This part of the curriculum will take 1-2 weeks. This curriculum should be done after teaching cell parts, cell cycle and mitosis so students have mastery of cell structure and division. On the first day of the unit cancer will be introduced as a concept. Students will be asked to fill out the first two parts of a KWL chart to show what they know, want to know and what they learned about cancer. After classroom discussion about what is written they turn these in. These charts will be returned later in the unit so they can fill in what they learned. There will be lecture and note-taking about what cancer is and how it is connected to genes. In groups, students will be asked to brainstorm ways to prevent or reduce risk of cancer. Students will share ideas and ultimately diet will be selected.

The unit’s second day will bring a lesson on what a model organism is. Students will start with the question of why humans need to use other organisms to test for disease causes, like cancer, preventions and cures. After exploring this as a class, the concept of model organisms will be introduced. Students will investigate model organisms in a jigsaw activity in groups of four and then share out with the class. On the third day of the unit fruit flies will then be introduced as the model organism for the unit. There will be lecture and note-taking on fruit fly anatomy, metabolism, reproduction, life cycle, genes and chromosomes. Students will do a comparison on how fruit flies are similar to mammals and humans and how they are different. On the fourth day of the unit students would use microscopes to photograph and identify structures on the fruit flies as well as use the internet to search for other images to compile a dossier on the anatomy of a fruit fly throughout its development.

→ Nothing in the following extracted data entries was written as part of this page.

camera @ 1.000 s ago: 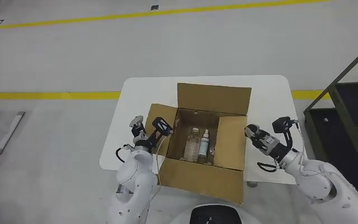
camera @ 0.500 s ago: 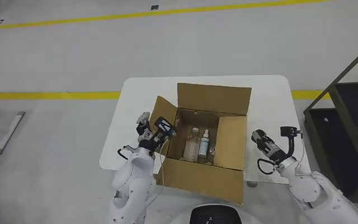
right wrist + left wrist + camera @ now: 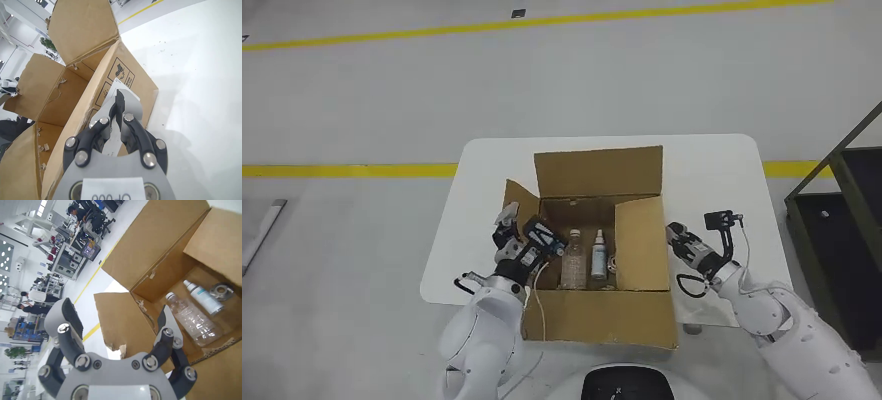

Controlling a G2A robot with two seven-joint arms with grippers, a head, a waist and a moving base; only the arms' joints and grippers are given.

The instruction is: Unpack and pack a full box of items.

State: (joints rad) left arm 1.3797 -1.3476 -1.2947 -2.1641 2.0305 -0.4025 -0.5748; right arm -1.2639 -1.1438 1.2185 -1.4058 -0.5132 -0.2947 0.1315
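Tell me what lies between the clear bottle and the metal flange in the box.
The white spray bottle lies between the clear bottle and the metal flange, as the left wrist view shows.

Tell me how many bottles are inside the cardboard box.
2, both lying on the floor of the box: a clear plastic bottle, and a white-capped bottle beside it, next to a metal flange. The flaps may hide more.

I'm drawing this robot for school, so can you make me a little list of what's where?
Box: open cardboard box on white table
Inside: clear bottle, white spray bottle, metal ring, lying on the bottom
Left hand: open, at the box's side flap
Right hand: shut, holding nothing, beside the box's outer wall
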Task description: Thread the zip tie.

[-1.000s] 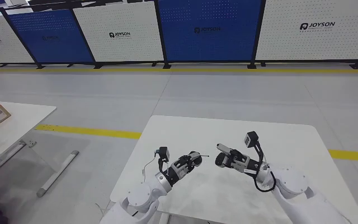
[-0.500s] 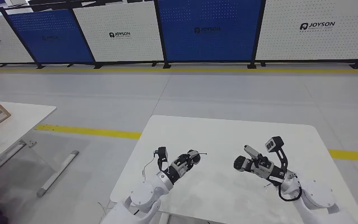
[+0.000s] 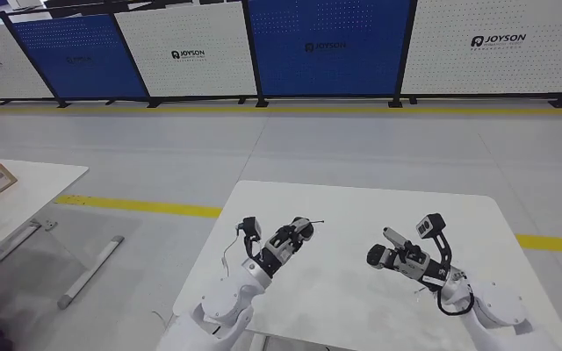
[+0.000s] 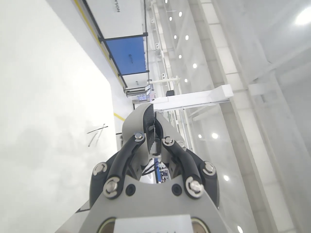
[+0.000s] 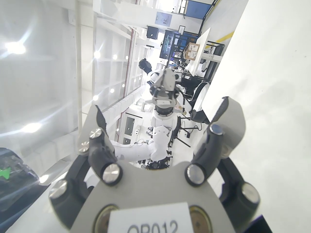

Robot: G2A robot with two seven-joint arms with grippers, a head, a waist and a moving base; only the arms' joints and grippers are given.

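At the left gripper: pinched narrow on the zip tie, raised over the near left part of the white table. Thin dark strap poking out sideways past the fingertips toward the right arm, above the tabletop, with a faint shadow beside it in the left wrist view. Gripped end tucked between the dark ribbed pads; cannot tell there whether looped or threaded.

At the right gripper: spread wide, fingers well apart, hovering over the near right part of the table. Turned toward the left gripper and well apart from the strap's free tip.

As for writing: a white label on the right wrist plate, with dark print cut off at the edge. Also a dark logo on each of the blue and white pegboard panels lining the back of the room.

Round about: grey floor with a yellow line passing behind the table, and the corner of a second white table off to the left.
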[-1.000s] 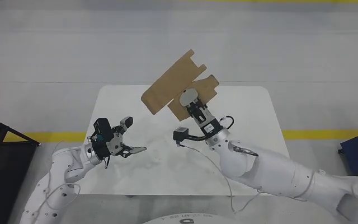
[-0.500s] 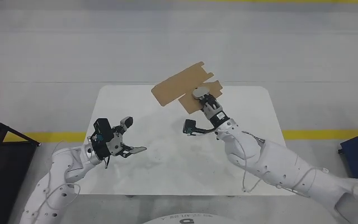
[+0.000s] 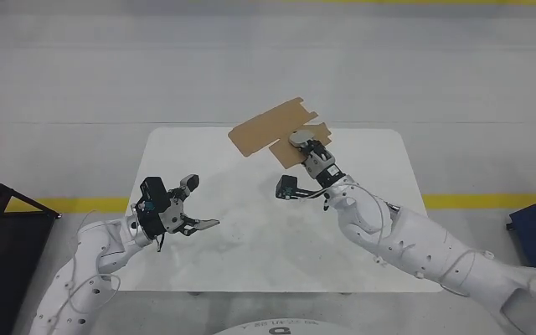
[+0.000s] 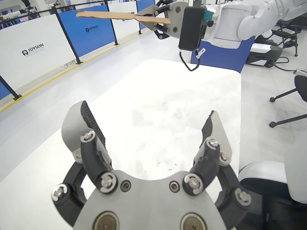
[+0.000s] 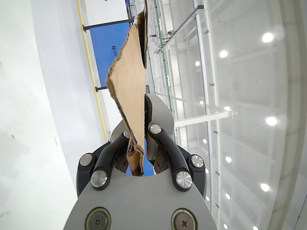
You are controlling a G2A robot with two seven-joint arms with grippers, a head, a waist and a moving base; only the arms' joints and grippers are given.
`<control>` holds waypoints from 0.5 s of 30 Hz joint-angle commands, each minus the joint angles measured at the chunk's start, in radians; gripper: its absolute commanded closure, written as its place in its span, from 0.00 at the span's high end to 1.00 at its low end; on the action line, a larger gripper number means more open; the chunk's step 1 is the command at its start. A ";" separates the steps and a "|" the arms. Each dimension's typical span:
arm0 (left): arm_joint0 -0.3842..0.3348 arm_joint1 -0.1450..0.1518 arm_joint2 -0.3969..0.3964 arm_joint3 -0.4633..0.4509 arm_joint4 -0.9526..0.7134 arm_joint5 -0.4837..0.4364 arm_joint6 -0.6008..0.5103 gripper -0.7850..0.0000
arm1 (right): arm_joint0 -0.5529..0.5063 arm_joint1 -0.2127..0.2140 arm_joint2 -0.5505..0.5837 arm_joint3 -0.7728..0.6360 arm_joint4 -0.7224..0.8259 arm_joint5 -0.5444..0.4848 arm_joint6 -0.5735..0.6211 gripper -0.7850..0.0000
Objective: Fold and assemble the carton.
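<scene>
The flat brown carton (image 3: 270,128) hangs in the air over the table's far edge, roughly level. My right gripper (image 3: 303,142) is shut on its near flap. From the left wrist view the carton (image 4: 110,14) is edge-on, a thin sheet pinched between the right gripper's (image 4: 146,20) fingers. The right wrist view shows the carton (image 5: 130,82) wedged between the fingers and stretching away from the camera. My left gripper (image 3: 201,203) stands open and holds nothing, above the table's left front part; its ribbed pads (image 4: 93,123) are wide apart.
The white table (image 3: 251,243) has scuff marks on its top. Blue and white barrier panels (image 4: 86,29) line the room beyond the table. Office chair legs (image 4: 285,106) stand on the floor off the table's right side.
My right arm has swung the carton away from the camera toward the table's far edge and tipped it flatter. The left arm has stayed still.
</scene>
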 commanded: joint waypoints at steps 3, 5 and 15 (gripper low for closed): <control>0.000 0.000 0.000 0.000 0.000 0.000 0.000 1.00 | -0.002 -0.004 0.060 0.044 0.338 -0.109 -0.208 0.00; 0.000 0.000 0.000 0.000 0.000 0.000 0.000 1.00 | 0.006 -0.005 0.095 0.087 0.512 -0.226 -0.334 0.00; 0.000 0.000 0.000 0.000 0.000 0.000 0.000 1.00 | 0.067 -0.027 0.157 0.282 0.930 -0.860 -0.800 0.00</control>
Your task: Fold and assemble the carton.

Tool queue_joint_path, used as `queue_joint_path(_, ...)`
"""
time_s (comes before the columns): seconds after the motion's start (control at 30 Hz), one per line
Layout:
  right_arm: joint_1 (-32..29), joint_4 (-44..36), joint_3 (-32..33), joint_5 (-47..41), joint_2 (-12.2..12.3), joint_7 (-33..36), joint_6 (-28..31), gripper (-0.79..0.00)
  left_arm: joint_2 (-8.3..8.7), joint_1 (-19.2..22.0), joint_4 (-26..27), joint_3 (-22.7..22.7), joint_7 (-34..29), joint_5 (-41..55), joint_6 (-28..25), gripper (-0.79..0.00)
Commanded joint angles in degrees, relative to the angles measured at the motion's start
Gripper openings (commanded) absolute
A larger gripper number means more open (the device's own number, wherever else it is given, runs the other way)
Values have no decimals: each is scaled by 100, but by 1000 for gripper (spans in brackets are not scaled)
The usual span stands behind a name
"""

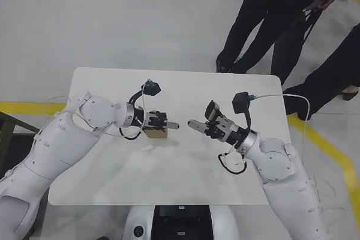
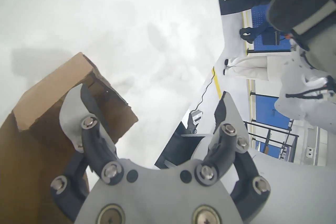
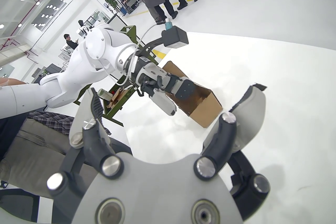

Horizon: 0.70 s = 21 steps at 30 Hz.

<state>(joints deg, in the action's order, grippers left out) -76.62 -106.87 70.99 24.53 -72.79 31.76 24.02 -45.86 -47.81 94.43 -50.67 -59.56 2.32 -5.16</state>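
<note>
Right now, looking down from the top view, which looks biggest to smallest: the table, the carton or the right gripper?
1. The table, by far the largest.
2-3. The carton and right gripper look about alike; the left gripper covers part of the carton, so I can't rank them.

right gripper (image 3: pixel 173 91) fingers apart | left gripper (image 3: pixel 175 97) against carton (image 3: pixel 206 110) | table (image 3: pixel 275 64)
</note>
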Motion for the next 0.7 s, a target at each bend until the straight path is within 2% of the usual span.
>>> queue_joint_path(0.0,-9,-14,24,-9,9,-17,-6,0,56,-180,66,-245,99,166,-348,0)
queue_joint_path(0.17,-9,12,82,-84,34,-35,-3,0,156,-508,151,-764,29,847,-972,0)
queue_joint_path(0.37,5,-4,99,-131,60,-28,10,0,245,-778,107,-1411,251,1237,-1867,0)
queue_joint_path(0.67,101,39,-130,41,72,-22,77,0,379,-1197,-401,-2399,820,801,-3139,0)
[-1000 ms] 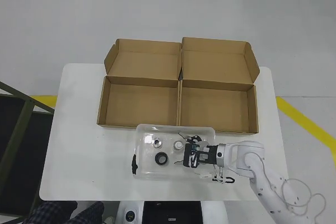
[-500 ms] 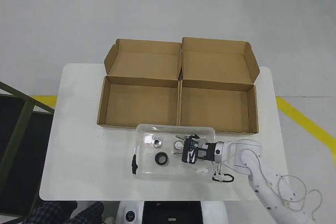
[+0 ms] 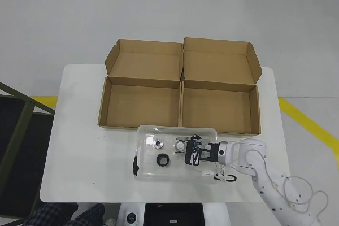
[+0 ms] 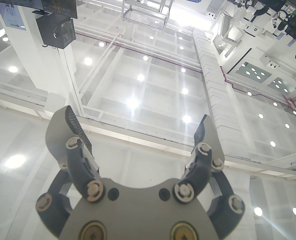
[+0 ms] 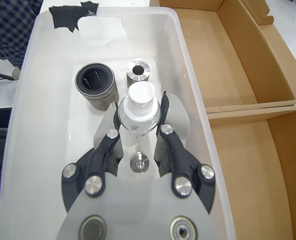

The unit’s fifth day will synthesize the concepts of cancer, model organisms and fruit flies into an experiment with fruit flies. In groups of two to four, students will determine how fruit fly diet might impact cancer occurrence. Students will either pick a food source that they think is healthy or unhealthy and hypothesize how it might impact fruit flies that are genetically modified to have cancer. After determining their experimental question, hypothesis, independent and dependent variables, student groups will read and plan out the experiment. On the sixth day of the unit students will begin the experiment, having flies in vials with normal fruit fly food and in vials with the new fruit fly diet. Since students will not interact with the fruit flies again for 7 days, the rest of the experiment will occur during other parts of the unit that are not focused on fruit fly cancer research.

After 7 days, students will remove adult flies from the vials. Then, 8 days later, further on in the overall unit of study, students will record fruit fly pupa count and the number new adults. With all of this data, students can then determine how flies in normal food faired against the healthy or unhealthy food they used. With this data, students will produce a CER (Claim Evidence Reasoning) paper. In this, they will make a claim based on the data and reason out whether or not the food they used impacted how cancer affected the fruit flies.

Cancer Cell Signaling

With EGFR and RAS being involved in so many different cancers, there is a great opportunity to have students research human cancers connected to these. On the first day of the Cancer Cell Signaling portion of the curriculum (which would come as the fruit fly experiment is occurring), there should be an introduction to cell signaling in general. Terms like ligand, receptor protein, kinase, extracellular, intracellular, signal transduction and proliferation should be introduced through lecture with note-taking. Since there is going to be a concentration on EGFR and RAS, students in groups of two to four (these can be the same groups as in fruit fly experiment or different groups) should be divided up so half of the group researches EGFR and the other half of the group researches RAS in the following ways: what each protein can do in cell signaling, what binds to them, some cell types they are found in and some organisms other than humans they are found in. Students will begin a Google Slideshow first with the definitions provided in the beginning of this part of the unit and then with this information on EGFR and RAS. Students will then share in their larger groups their findings and there would be a class discussion of answers.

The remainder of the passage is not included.